EXERCISE DATA START
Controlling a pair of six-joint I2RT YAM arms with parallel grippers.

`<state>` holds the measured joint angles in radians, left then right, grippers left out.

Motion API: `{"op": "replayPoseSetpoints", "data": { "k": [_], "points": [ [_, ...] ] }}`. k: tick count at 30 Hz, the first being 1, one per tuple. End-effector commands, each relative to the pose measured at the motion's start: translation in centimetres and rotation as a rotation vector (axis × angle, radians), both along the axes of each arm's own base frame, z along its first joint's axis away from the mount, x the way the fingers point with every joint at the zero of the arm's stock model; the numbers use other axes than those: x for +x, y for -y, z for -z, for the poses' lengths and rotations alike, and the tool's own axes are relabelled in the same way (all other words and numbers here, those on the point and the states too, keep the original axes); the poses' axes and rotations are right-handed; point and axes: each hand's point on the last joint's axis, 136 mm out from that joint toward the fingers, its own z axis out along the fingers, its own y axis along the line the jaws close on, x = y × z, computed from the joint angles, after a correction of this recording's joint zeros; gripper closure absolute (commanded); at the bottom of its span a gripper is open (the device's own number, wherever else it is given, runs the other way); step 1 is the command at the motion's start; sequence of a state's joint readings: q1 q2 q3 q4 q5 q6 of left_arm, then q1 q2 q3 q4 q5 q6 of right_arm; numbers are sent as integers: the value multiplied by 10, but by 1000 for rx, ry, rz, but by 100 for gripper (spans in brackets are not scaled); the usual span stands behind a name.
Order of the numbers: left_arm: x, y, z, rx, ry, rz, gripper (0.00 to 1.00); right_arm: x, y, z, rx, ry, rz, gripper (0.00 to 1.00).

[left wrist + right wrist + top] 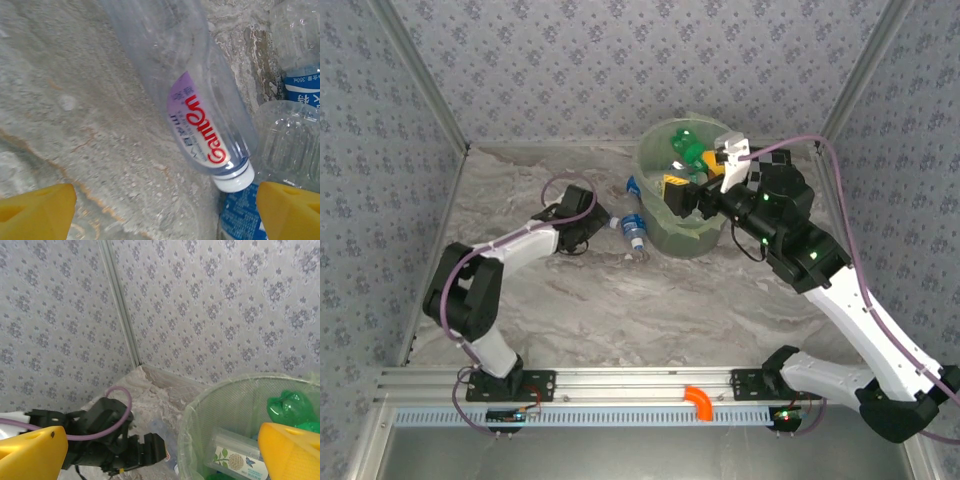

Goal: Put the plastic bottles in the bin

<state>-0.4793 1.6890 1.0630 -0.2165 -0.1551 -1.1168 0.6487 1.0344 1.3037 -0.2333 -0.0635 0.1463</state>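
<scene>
Left tool (162, 212) wide apart over a clear bottle (200, 110); right tool (160, 452) wide apart above bin (220, 400) rim.

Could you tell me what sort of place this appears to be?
Likely a robot test booth: patterned wall panels enclose a marble-look table, with a left arm and right arm bolted to a rail.

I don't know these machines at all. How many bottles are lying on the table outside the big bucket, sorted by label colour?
Clear bottle with purple-and-red label: 1
Clear bottles with blue labels: 2
Total: 3
</scene>
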Motion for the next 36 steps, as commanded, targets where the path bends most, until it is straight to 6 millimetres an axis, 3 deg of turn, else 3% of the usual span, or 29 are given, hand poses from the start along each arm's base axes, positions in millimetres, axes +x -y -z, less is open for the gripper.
{"op": "replayPoseSetpoints", "data": {
  "k": [1, 6, 14, 23, 29, 36],
  "points": [
    [18, 11, -10, -22, -1, -8, 8, 1, 3, -3, 13, 11, 14, 0],
    [34, 16, -1, 5, -33, -24, 9, 5, -2, 3, 9, -2, 2, 0],
    [41, 7, 15, 68, -107, -74, 9, 6, -3, 2, 21, -10, -1, 0],
    [37, -8, 39, 117, -190, -42, 15, 9, -7, 5, 30, -28, -15, 0],
    [30, -31, 31, 221, -194, -5, 19, 7, -3, 2, 38, -15, -3, 1],
    [34, -21, 41, 180, -209, 71, 21, 7, -9, 4, 47, -28, -30, 0]
  ]
}}
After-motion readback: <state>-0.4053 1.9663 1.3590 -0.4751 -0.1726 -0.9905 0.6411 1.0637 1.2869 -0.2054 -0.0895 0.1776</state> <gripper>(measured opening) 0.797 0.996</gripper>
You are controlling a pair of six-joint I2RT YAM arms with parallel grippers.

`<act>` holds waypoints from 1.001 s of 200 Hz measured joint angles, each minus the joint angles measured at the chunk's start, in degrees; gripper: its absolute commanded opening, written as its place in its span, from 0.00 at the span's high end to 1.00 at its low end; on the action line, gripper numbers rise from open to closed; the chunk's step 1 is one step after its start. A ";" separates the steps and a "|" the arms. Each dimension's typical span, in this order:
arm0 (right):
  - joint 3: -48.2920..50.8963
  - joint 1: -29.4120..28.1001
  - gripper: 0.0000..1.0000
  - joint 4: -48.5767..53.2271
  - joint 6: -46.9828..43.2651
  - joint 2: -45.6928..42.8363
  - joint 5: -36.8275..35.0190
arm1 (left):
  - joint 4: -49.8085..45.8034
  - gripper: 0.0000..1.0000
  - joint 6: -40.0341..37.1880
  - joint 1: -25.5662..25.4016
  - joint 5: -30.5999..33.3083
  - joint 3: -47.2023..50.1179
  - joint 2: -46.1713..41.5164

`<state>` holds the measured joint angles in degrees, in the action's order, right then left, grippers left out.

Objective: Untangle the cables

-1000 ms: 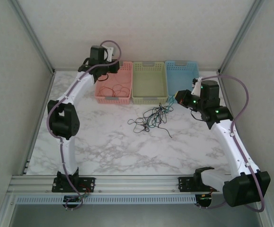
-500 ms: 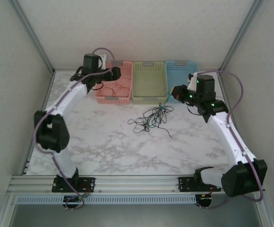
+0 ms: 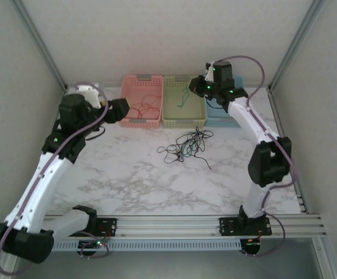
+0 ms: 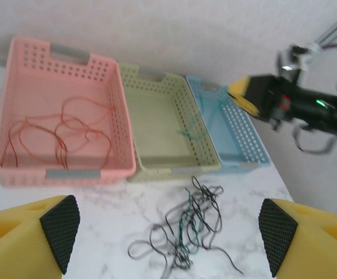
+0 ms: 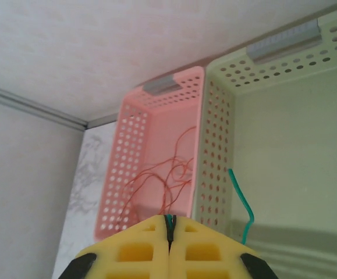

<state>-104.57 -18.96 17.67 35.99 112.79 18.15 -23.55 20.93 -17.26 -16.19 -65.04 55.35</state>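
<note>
Near half of the marble table (image 3: 127,186) is wide open, a clear lane between the two arm bases. Mid-table, the tangle of cables (image 3: 184,145) lies just in front of the green basket (image 3: 183,122). The back edge is walled off: pink basket (image 3: 138,122), green and blue basket (image 4: 245,139) stand side by side with no gap. The right arm (image 3: 247,121) bars the right side, stretching over the blue basket, its right gripper (image 5: 169,229) pinching a dangling green cable (image 5: 244,203) above the green one. The left gripper (image 3: 120,110), jaws spread, crowds the pink basket's left flank.
</note>
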 measured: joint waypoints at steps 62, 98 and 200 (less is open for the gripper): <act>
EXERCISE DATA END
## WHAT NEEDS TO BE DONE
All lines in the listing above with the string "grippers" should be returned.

## PROBLEM SOLUTION
Controlling a pair of six-joint I2RT YAM arms with parallel grippers.
`<state>` holds the measured joint angles in radians, left then right, grippers left out.
You are controlling a pair of six-joint I2RT YAM arms with parallel grippers.
`<state>` holds the measured joint angles in degrees, in the action's order, right then left, grippers left out.

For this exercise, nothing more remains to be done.